BRIEF →
All of the records must come back exactly as they were given.

MATERIAL SUPPLIED →
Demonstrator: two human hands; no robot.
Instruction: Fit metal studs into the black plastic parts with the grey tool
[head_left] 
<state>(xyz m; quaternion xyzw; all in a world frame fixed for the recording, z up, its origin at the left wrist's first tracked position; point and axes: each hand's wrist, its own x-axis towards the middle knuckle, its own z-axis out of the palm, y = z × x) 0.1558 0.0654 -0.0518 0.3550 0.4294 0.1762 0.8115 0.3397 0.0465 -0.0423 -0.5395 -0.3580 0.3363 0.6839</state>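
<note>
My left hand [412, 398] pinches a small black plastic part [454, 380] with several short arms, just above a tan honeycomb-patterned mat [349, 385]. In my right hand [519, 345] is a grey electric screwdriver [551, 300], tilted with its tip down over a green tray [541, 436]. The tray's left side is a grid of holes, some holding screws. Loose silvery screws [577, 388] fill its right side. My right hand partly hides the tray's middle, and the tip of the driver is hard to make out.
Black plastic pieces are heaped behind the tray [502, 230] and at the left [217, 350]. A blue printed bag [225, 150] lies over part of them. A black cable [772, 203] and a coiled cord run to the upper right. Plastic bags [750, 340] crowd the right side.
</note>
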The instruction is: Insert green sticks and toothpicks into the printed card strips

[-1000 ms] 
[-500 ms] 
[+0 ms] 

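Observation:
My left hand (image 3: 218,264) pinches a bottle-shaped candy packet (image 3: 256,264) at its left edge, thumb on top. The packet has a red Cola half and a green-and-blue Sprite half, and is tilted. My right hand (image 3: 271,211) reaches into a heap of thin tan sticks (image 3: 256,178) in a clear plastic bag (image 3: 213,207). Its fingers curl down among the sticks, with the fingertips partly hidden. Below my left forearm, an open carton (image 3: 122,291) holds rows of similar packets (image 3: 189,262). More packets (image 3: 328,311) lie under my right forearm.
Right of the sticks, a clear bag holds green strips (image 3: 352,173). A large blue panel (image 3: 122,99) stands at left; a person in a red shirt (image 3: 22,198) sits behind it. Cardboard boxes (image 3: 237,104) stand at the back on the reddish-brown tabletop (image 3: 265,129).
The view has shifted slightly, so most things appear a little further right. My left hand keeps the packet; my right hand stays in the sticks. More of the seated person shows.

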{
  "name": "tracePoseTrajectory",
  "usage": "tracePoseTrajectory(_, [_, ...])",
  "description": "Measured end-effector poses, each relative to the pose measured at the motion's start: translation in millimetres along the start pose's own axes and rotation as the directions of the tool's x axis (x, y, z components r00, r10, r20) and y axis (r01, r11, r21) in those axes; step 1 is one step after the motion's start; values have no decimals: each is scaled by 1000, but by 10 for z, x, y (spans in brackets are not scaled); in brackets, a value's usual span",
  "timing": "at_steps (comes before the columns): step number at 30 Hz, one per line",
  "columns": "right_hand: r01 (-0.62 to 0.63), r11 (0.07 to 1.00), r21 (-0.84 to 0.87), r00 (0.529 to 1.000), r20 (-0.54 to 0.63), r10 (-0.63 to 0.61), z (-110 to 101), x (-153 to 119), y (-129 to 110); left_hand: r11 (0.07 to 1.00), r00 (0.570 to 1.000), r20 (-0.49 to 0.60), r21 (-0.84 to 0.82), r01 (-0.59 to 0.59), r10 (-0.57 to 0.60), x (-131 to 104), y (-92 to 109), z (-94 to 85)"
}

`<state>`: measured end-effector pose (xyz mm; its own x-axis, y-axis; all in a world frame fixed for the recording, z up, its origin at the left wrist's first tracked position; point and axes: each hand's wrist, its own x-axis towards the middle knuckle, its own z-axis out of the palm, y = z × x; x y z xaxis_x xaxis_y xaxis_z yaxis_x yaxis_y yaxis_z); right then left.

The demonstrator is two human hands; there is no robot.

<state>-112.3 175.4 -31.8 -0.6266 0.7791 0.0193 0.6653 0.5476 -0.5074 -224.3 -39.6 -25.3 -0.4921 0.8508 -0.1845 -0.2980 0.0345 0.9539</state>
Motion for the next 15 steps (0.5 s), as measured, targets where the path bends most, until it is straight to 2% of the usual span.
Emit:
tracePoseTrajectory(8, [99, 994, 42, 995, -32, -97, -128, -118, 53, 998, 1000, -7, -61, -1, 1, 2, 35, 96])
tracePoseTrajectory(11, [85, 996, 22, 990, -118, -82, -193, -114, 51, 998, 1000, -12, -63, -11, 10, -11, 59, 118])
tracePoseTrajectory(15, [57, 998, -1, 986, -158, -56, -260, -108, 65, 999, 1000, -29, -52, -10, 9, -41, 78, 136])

ANSWER SECTION →
Demonstrator: two human hands; no robot.
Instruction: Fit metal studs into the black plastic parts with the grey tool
[head_left] 
<state>(xyz m; quaternion xyzw; all in a world frame fixed for the recording, z up, its origin at the left wrist's first tracked position; point and axes: each hand's wrist, its own x-axis towards the middle knuckle, its own z-axis out of the palm, y = z × x) 0.1558 0.0654 -0.0518 0.3550 0.4294 0.1762 0.8115 0.3397 0.0465 -0.0423 -0.5395 -0.3580 0.3363 0.6839</state>
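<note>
My left hand [412, 398] pinches a small black plastic part [454, 380] with several short arms, just above a tan honeycomb-patterned mat [349, 385]. In my right hand [519, 345] is a grey electric screwdriver [551, 300], tilted with its tip down over a green tray [541, 436]. The tray's left side is a grid of holes, some holding screws. Loose silvery screws [577, 388] fill its right side. My right hand partly hides the tray's middle, and the tip of the driver is hard to make out.
Black plastic pieces are heaped behind the tray [502, 230] and at the left [217, 350]. A blue printed bag [225, 150] lies over part of them. A black cable [772, 203] and a coiled cord run to the upper right. Plastic bags [750, 340] crowd the right side.
</note>
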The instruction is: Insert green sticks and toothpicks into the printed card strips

[-1000 ms] 
[-500 ms] 
[+0 ms] 

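Observation:
My left hand (image 3: 218,264) pinches a bottle-shaped candy packet (image 3: 256,264) at its left edge, thumb on top. The packet has a red Cola half and a green-and-blue Sprite half, and is tilted. My right hand (image 3: 271,211) reaches into a heap of thin tan sticks (image 3: 256,178) in a clear plastic bag (image 3: 213,207). Its fingers curl down among the sticks, with the fingertips partly hidden. Below my left forearm, an open carton (image 3: 122,291) holds rows of similar packets (image 3: 189,262). More packets (image 3: 328,311) lie under my right forearm.
Right of the sticks, a clear bag holds green strips (image 3: 352,173). A large blue panel (image 3: 122,99) stands at left; a person in a red shirt (image 3: 22,198) sits behind it. Cardboard boxes (image 3: 237,104) stand at the back on the reddish-brown tabletop (image 3: 265,129).
The view has shifted slightly, so most things appear a little further right. My left hand keeps the packet; my right hand stays in the sticks. More of the seated person shows.
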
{
  "name": "tracePoseTrajectory",
  "usage": "tracePoseTrajectory(_, [_, ...])",
  "description": "Measured end-effector poses, each relative to the pose measured at the motion's start: translation in millimetres along the start pose's own axes and rotation as the directions of the tool's x axis (x, y, z components r00, r10, r20) and y axis (r01, r11, r21) in those axes; step 1 is one step after the motion's start; values have no decimals: each is scaled by 1000, but by 10 for z, x, y (spans in brackets are not scaled); in brackets, a value's usual span",
  "timing": "at_steps (comes before the columns): step number at 30 Hz, one per line",
  "columns": "right_hand: r01 (-0.62 to 0.63), r11 (0.07 to 1.00), r21 (-0.84 to 0.87), r00 (0.529 to 1.000), r20 (-0.54 to 0.63), r10 (-0.63 to 0.61), z (-110 to 101), x (-153 to 119), y (-129 to 110); left_hand: r11 (0.07 to 1.00), r00 (0.570 to 1.000), r20 (-0.49 to 0.60), r21 (-0.84 to 0.82), r01 (-0.59 to 0.59), r10 (-0.57 to 0.60), x (-131 to 104), y (-92 to 109), z (-94 to 85)"
}

`<state>`: measured end-effector pose (xyz mm; its own x-axis, y-axis; all in a world frame fixed for the recording, z up, its origin at the left wrist's first tracked position; point and axes: each hand's wrist, its own x-axis towards the middle knuckle, its own z-axis out of the palm, y = z × x; x y z xaxis_x xaxis_y xaxis_z yaxis_x yaxis_y yaxis_z); right then left.

The demonstrator is two human hands; there is no robot.

<state>-112.3 175.4 -31.8 -0.6266 0.7791 0.0193 0.6653 0.5476 -0.5074 -224.3 -39.6 -25.3 -0.4921 0.8508 -0.1845 -0.2980 0.0345 0.9539</state>
Motion for the next 15 steps (0.5 s), as measured, targets where the path bends most, until it is straight to 2% of the usual span.
Emit:
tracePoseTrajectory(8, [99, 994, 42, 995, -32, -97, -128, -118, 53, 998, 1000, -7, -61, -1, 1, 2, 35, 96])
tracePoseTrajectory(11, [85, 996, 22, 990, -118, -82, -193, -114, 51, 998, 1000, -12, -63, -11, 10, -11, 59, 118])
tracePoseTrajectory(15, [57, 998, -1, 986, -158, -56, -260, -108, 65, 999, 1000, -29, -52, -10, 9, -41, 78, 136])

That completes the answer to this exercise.